The death toll from an early morning Pakistani missile attack on Iran has risen to nine, the country's state media reported, updated from the previously reported seven.
Earlier, it was reported that at least three women and four children were killed in the Pakistani attack on Iran's southeastern border region of Sistan-Baluchistan.
"Two men were also killed in the missile attack this morning in one of the border villages of Saravan, bringing the death toll to nine," the official IRNA news agency quoted Alireza Marhamati, the deputy provincial governor of the Sistan-Baluchistan province, as saying.
"Pakistan attacked an Iranian border village with missiles," state television earlier quoted him as saying. "Three women and four children were killed in this incident. All non-Iranian nationals."
Iran's Interior Minister Ahmad Vahidi told a TV interview that all the victims "were foreign nationals".
Meanwhile, Iran's Fars news agency claimed, without citing any sources, that those killed were "believed to be Pakistani nationals". Neither the minister nor Fars explained their presence there at the time.
Iran's Mehr news agency previously reported "drone and missile attacks" in the sensitive area and said "several people" were injured.
On the other hand, Iran has summoned Pakistan's charge d'affaires, following the missile strike, as per Iranian local media.
"Following the early morning attack by Pakistan on a border village in Sistan-Baluchistan province, an hour ago the Pakistani charge d'affaires in Tehran was summoned to the Foreign Ministry for an explanation," the official Tasnim news agency said.

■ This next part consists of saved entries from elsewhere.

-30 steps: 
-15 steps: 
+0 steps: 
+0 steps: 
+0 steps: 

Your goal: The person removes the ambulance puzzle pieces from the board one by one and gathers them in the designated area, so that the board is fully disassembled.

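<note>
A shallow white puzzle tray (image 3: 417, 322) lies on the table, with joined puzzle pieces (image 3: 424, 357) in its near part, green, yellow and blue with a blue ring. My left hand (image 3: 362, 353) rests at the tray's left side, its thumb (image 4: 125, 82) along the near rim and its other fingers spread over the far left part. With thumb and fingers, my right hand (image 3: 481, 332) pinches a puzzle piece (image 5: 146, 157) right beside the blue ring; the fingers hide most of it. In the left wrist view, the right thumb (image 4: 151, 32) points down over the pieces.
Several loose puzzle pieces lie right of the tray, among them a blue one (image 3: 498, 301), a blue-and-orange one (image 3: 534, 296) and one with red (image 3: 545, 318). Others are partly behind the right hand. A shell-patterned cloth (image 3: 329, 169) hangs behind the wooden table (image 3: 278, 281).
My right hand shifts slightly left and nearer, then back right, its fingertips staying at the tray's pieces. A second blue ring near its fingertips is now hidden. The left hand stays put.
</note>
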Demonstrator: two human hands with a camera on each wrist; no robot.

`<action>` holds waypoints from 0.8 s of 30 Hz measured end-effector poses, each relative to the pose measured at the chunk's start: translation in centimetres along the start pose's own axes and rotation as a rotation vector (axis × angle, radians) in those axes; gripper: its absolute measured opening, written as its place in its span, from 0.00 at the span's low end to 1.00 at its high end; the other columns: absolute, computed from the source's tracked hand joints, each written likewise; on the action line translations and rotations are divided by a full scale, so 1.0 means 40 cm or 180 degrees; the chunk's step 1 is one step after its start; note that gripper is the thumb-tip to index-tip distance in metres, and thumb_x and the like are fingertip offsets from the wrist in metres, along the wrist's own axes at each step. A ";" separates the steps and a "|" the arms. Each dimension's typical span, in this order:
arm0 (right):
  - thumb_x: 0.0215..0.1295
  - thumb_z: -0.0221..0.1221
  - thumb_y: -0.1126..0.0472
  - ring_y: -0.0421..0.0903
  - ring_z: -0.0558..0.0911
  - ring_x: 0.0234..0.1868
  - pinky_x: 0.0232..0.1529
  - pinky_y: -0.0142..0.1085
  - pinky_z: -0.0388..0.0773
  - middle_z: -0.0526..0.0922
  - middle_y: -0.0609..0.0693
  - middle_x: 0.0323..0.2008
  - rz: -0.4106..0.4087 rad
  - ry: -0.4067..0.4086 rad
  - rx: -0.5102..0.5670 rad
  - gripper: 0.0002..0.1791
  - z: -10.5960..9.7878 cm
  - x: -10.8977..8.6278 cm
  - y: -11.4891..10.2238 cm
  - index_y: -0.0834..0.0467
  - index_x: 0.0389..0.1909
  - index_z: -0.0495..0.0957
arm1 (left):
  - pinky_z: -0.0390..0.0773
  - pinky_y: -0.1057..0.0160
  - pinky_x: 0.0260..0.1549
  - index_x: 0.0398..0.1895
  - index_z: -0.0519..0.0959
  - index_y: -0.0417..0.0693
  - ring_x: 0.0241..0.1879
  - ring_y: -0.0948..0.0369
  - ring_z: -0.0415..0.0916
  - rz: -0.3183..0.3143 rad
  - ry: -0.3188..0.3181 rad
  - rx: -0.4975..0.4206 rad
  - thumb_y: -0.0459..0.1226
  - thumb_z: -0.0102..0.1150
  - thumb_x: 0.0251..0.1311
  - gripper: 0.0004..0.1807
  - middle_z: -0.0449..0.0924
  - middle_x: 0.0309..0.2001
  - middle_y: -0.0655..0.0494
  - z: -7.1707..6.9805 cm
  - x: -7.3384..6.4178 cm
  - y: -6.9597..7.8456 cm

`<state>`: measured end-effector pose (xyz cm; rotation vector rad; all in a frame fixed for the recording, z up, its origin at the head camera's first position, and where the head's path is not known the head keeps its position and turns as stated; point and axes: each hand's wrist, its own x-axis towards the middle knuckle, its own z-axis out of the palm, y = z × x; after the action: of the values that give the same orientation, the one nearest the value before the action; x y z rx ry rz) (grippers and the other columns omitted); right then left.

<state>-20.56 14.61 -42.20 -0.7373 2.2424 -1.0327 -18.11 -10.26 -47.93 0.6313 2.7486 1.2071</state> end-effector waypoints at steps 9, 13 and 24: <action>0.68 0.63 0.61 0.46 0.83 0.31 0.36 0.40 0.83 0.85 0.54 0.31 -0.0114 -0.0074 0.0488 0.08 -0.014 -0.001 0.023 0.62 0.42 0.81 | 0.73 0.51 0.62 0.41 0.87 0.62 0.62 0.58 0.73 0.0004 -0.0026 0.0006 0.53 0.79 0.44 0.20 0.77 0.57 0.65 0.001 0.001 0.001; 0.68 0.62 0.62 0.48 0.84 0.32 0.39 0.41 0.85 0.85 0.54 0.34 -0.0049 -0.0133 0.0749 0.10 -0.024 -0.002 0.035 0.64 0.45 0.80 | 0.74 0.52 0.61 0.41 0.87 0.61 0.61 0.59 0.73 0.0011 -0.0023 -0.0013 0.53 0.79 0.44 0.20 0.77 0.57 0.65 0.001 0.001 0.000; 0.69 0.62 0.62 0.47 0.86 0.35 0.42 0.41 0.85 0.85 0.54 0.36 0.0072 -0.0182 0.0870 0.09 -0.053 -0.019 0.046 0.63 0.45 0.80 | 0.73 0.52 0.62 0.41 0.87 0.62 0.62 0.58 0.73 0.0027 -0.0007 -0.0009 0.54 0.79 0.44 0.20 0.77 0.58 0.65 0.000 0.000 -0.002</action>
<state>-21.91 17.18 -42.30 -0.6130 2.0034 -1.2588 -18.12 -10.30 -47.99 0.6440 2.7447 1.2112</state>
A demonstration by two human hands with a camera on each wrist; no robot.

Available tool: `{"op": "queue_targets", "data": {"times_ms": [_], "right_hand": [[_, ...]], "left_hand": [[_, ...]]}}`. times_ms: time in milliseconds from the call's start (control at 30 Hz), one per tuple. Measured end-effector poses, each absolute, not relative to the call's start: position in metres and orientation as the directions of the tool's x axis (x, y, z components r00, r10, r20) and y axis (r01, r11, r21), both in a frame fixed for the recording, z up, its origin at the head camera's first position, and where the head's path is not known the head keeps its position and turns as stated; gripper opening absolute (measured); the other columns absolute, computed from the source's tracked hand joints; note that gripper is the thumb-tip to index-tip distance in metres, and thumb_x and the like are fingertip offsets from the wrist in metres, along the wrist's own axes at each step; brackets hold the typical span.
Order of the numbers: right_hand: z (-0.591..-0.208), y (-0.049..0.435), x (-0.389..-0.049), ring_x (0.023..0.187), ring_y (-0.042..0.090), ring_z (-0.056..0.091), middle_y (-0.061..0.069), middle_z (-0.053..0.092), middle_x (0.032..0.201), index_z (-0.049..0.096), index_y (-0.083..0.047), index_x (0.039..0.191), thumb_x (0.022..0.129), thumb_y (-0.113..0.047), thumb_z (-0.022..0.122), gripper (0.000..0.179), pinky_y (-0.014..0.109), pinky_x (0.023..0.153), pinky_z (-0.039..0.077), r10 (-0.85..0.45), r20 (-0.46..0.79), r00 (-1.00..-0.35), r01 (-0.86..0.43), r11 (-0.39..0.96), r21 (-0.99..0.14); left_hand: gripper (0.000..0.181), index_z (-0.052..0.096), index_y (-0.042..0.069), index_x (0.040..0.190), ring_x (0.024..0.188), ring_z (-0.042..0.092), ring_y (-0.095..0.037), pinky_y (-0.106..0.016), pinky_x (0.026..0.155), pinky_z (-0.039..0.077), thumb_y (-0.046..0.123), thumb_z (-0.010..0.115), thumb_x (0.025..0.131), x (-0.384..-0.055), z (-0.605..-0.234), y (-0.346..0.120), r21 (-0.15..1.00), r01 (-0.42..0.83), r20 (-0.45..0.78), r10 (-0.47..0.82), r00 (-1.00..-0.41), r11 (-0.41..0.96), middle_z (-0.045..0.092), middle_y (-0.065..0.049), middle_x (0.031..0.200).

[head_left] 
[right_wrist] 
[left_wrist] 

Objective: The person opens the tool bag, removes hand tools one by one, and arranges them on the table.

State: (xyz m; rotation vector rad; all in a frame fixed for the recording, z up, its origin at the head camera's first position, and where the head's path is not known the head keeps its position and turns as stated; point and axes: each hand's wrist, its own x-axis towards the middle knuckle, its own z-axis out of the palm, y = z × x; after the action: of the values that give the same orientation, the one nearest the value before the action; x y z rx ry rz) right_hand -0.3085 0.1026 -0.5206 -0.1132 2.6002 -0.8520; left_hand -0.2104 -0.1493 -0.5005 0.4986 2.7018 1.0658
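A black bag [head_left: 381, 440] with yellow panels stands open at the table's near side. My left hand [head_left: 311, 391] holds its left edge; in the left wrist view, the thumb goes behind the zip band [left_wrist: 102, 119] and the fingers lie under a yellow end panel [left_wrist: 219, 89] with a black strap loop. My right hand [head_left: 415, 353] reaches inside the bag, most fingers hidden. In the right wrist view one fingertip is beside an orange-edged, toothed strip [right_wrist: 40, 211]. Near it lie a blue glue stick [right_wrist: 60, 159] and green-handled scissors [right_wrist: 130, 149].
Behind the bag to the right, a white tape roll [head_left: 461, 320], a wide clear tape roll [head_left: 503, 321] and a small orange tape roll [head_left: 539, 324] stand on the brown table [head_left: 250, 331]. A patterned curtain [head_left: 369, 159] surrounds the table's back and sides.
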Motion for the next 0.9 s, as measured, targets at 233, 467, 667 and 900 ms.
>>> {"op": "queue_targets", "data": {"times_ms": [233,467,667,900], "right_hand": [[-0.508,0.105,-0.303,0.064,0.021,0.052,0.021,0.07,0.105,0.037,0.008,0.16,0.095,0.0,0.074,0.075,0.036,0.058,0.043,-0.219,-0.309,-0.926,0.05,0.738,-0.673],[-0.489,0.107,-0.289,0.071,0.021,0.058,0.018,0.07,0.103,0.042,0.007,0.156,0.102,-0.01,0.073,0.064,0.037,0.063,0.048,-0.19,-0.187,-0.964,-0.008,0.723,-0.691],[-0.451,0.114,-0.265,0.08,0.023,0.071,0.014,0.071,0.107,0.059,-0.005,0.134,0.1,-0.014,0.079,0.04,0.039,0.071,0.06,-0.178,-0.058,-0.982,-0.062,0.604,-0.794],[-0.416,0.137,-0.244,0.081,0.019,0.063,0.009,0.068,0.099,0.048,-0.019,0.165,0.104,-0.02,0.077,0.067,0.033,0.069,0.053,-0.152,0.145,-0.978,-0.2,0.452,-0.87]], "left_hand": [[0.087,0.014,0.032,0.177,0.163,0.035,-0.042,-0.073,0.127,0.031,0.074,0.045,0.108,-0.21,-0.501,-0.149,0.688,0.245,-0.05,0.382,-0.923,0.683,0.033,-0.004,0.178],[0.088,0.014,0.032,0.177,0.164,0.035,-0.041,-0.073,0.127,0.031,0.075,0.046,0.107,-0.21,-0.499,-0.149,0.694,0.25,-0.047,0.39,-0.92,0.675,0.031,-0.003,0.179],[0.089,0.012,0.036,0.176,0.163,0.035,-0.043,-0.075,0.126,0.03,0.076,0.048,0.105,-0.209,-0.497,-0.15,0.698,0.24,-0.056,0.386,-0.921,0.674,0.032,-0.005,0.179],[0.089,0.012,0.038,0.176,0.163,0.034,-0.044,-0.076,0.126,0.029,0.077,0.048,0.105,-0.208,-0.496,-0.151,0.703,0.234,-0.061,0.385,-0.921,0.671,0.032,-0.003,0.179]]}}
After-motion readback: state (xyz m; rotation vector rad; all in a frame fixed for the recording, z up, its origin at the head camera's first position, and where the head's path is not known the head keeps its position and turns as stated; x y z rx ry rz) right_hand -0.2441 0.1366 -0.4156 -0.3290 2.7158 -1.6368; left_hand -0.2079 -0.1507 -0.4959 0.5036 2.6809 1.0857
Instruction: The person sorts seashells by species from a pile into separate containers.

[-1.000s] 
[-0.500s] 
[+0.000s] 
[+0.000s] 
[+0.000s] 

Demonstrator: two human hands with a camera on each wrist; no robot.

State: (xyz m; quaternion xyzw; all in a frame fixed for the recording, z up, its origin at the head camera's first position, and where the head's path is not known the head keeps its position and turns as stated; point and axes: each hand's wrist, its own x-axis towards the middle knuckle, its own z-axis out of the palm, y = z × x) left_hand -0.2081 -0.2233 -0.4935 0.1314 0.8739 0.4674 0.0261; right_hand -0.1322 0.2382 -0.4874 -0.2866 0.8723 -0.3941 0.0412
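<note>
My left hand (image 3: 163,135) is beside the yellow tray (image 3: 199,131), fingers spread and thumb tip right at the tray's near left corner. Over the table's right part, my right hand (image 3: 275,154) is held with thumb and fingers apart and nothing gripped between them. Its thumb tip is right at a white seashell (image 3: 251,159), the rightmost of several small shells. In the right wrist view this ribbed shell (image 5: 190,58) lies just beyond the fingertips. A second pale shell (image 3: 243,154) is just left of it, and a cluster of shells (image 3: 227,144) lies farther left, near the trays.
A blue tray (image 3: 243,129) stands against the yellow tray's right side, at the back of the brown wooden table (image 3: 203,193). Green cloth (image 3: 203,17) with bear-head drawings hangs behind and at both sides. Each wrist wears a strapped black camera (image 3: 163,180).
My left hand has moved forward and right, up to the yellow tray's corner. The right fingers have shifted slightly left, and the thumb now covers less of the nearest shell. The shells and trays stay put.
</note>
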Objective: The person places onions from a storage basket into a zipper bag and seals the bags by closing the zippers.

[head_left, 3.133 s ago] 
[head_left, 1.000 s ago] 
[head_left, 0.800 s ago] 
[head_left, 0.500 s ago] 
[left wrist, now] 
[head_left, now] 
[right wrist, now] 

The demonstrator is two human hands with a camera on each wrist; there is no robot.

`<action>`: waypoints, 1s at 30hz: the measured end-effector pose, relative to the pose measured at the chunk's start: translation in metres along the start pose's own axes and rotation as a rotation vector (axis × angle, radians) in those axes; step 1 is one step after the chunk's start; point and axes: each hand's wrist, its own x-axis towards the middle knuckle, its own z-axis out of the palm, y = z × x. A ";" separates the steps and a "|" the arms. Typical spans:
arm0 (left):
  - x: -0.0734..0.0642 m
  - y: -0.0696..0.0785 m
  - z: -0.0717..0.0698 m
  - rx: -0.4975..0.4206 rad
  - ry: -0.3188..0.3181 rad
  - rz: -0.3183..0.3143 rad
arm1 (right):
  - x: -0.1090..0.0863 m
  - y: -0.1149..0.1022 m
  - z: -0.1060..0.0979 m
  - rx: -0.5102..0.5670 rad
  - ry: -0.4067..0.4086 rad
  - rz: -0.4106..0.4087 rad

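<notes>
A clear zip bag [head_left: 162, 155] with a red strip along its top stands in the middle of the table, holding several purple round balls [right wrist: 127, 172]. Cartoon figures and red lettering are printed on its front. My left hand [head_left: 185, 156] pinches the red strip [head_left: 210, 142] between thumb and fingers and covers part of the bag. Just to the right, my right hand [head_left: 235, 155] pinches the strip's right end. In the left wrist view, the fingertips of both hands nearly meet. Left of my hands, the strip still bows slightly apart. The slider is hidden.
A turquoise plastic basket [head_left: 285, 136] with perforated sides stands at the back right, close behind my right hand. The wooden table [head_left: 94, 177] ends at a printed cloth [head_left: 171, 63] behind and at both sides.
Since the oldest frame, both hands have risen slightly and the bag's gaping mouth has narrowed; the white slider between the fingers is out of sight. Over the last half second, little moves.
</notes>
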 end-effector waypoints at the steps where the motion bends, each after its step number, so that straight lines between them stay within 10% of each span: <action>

Condemning Pakistan's attack in Iran, Iranian Foreign Ministry spokesman Nasser Kanaani said the chargé d'affaires had been summoned to convey Tehran’s protest to Islamabad and provide an explanation about the border attack.
The rocket attack came two days after Iran struck a "terrorist" target in Pakistan, killing at least two children.
On Wednesday, Iranian Foreign Minister Hossein Amir Abdullahian said his government was targeting an "Iranian terrorist group" in Pakistan.
He said the attack was a response to deadly attacks in southeastern Iran by Jaish al-Adl, a jihadist group founded in 2012 and blacklisted by Tehran as a "terrorist" organization.
"None of the nationals of the friendly and brotherly country of Pakistan were targeted by Iranian missiles and drones," Abollahian said.
Pakistan on Wednesday condemned the attacks near the two countries' border, recalled its ambassador to Iran and blocked Tehran's envoy from returning to Islamabad.
On January 10, Jaish al-Adl claimed that an attack on a police station in the southeastern city of Rusk left one police officer dead. The same group carried out a similar attack in December that left 11 police officers dead.
The group announced on Wednesday that it had killed a member of Iran's powerful Islamic Revolutionary Guard Corps, according to IRNA.